The entity whitelist lets you specify proper nouns that should always be recognized as entities, even if they look like common words. Useful for fantasy names that might be filtered out.


Tips

Rebuild after changing settings

If you change chunking parameters or enable the sidecar, click Rebuild to reprocess all chunks. The cortex detects stale data automatically on the next generation, but a manual rebuild ensures immediate freshness.

Delete bad entities early

If you spot an incorrectly extracted entity (like a common word being tracked as a character), delete it from the Memory panel.
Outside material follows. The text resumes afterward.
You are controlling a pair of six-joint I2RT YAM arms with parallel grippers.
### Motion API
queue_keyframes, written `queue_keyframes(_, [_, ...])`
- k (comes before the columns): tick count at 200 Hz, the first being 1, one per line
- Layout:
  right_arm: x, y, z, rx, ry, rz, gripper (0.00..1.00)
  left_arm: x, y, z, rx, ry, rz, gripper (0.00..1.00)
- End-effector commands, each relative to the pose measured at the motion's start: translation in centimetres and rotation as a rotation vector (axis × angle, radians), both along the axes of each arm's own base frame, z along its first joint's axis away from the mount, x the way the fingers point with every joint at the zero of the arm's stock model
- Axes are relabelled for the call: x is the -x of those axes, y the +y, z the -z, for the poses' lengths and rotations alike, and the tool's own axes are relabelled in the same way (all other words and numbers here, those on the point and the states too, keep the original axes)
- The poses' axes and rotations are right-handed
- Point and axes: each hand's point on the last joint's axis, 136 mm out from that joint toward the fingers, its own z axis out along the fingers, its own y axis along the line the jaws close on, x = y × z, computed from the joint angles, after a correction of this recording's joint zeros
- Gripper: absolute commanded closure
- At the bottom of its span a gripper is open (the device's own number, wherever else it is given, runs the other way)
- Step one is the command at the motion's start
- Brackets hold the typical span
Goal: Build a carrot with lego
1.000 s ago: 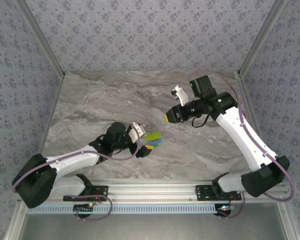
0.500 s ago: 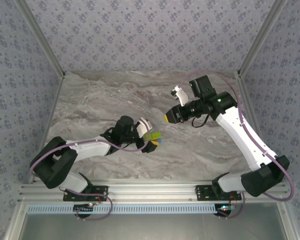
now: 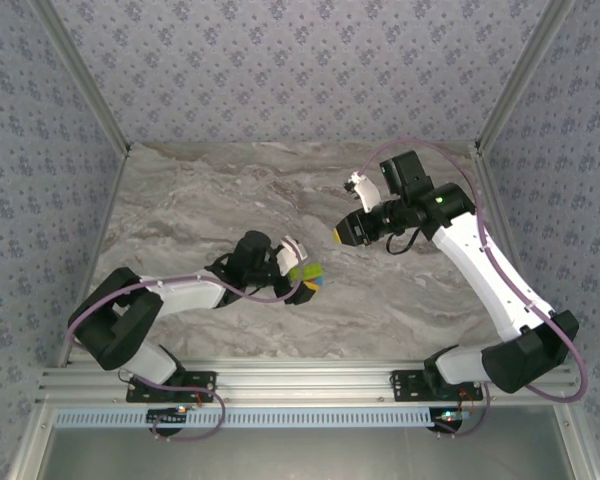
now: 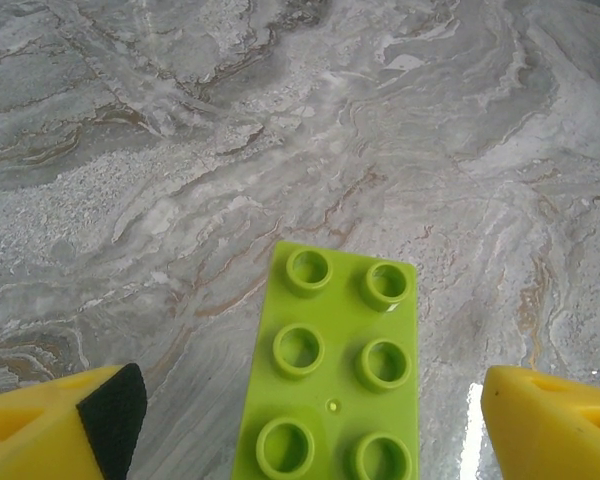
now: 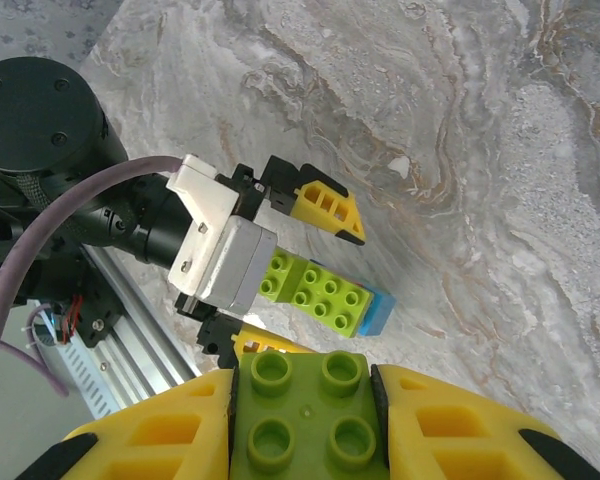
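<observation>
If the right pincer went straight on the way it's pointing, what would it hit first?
Its held green brick would probably meet the lime brick atop a blue brick, inside the left pincer; depth is unclear.

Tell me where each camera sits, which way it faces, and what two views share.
Top external: above and behind the bases, looking down on the grey marble table; shows left gripper, right gripper.
Left wrist: low over the table, facing a lime-green studded plastic brick between its yellow fingers.
Right wrist: looks down at the left gripper; its fingers clamp a green studded plastic brick.
Shared: both wrist views show the lime-green brick.
</observation>
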Motion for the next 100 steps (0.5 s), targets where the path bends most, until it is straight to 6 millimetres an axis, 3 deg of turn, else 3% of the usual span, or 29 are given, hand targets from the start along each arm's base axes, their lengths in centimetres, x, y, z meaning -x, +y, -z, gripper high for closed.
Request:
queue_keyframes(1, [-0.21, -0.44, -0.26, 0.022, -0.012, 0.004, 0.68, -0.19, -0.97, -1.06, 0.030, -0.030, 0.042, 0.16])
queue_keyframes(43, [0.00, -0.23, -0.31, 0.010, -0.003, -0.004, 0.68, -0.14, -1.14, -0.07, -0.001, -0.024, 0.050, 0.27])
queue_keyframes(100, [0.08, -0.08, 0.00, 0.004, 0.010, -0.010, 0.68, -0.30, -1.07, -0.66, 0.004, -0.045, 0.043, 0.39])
This prevents it from accumulating relationships and facts that pollute the graph.

Pair with Loom Summary

The cortex excels at granular recall (specific moments, entity facts, relationships). Loom Summary provides a structured overview of the whole story. Use both for comprehensive long-term coherence.

Sidecar model selection

For the sidecar, prioritize speed and cost over creativity. Models like Gemini Flash, Haiku, or GPT-4o-mini work well — the sidecar does structured extraction, not creative writing.

Check the Stats tab

The Stats tab shows whether salience records are sourced from "heuristic" or "sidecar". After a rebuild with a sidecar configured, you should see "sidecar" entries. If everything still shows "heuristic", check that your sidecar connection is configured correctly.